Au sein de la coalition, cela tangue. Le CD&V, qui est de façon inédite le parti le plus à gauche du gouvernement, remet sur la table l’idée d’un tax shift, une réforme fiscale permettant notamment une taxation du capital ou des plus-values. « Ce n’est pas dans l’accord de gouvernement », bloque Bart De Wever (N-VA) ou Didier Reynders (MR).  » Une réforme fiscale est bien prévue, mais nous n’avons pas les moyens budgétaires de le faire en début de législature », glisse-t-on dans les milieux gouvernementaux.

Résister à la grogne

Avec dans une main Le capital au XXIe siècle de l’économiste français Thomas Piketty, cet essai devenu un triomphe éditorial chez nous mais aussi aux Etats-Unis, et dans l’autre un rapport de l’OCDE affirmant que les inégalités de revenus ont un impact négatif sur la croissance, le président du PS Elio Di Rupo incrimine le jusqu’au-boutisme du MR. « Les temps sont en train de changer, souligne- t-il en faisant référence à la célèbre chanson de Bob Dylan. Il est dès lors incompréhensible que le gouvernement fédéral veuille insuffler une nouvelle vie à la pensée de Margaret Thatcher et de Ronald Reagan, plutôt que de l’enterrer définitivement. » A gauche, Ecolo et le PTB poussent le premier parti francophone.
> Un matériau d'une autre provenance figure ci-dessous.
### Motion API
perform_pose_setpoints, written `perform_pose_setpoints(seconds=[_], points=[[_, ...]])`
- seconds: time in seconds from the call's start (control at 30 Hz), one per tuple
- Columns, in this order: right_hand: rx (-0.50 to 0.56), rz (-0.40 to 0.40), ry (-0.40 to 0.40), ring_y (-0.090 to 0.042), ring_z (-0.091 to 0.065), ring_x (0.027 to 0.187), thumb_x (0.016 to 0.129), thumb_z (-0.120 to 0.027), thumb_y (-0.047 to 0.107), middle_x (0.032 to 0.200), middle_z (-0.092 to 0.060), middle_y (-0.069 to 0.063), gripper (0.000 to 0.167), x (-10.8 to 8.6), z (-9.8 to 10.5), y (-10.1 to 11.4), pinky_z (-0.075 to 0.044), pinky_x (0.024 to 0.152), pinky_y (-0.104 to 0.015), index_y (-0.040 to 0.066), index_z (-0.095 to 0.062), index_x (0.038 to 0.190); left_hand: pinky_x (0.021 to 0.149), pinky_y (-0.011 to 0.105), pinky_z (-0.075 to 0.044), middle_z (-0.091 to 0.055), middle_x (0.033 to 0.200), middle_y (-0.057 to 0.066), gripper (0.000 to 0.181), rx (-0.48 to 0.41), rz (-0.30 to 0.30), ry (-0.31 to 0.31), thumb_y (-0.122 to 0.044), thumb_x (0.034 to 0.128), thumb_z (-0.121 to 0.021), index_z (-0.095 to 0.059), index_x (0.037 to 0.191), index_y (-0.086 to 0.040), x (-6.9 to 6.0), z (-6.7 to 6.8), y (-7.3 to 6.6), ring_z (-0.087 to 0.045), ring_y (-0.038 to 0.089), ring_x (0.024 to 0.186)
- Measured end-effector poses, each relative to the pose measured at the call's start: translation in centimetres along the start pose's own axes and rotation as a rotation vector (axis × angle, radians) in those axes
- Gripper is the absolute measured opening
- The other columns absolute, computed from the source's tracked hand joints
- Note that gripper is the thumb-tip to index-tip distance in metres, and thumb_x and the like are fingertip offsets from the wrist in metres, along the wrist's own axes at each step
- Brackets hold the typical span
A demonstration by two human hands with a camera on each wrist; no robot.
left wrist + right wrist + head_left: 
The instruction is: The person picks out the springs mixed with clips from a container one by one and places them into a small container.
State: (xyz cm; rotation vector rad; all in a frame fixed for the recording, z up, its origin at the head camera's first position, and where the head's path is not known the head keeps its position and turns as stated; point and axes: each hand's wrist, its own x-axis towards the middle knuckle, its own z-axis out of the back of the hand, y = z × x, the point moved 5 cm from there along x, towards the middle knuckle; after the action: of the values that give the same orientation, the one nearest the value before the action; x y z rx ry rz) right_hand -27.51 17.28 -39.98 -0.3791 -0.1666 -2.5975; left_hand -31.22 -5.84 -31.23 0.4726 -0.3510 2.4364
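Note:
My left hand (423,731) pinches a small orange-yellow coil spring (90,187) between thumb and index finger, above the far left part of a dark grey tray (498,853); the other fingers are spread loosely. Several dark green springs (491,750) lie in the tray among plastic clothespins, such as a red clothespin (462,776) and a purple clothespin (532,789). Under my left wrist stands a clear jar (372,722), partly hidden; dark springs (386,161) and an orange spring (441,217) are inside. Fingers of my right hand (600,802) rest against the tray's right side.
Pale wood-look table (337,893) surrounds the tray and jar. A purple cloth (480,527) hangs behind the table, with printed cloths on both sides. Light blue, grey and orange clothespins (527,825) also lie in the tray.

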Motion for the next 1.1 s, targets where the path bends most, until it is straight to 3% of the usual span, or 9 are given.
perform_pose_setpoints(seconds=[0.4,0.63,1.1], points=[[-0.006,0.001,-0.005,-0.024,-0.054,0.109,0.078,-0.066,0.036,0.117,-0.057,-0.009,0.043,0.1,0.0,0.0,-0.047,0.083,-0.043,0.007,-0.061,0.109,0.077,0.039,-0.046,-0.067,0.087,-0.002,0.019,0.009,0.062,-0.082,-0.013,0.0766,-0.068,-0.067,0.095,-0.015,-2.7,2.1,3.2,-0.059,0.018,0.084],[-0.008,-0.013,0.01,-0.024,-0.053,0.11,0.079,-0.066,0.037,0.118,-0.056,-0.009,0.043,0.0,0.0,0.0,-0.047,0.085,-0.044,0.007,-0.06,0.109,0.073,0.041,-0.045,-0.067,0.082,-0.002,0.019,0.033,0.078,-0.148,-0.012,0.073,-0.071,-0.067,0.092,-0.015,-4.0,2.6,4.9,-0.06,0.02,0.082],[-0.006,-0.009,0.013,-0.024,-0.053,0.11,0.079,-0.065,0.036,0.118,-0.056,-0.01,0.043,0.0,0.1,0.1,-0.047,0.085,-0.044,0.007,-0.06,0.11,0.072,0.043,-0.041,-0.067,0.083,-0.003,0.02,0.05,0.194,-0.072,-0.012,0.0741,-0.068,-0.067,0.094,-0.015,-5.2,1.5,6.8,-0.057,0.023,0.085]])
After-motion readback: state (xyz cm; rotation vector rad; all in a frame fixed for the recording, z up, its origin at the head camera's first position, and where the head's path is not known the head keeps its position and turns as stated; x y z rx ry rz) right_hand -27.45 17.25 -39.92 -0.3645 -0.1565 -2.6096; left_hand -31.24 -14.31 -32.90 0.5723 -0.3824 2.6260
Au MR, on raille une politique de « diabolisation » en croisant les doigts pour que la virulence de la contestation s’amenuise avec le temps. Charles Michel devra toutefois être très fort pour résister à la grogne, renouer le dialogue et mener à bien cette mission à laquelle il dit croire comme une nécessité pour la survie du pays et de son bien-être. Le MR fait bloc, en apparence à tout le moins : « Nous irons au bout de la législature, car nous sommes convaincus que cette politique délivrera des résultats. » Mais le début de 2015 sera, sans nul doute, le moment de vérité pour la suédoise.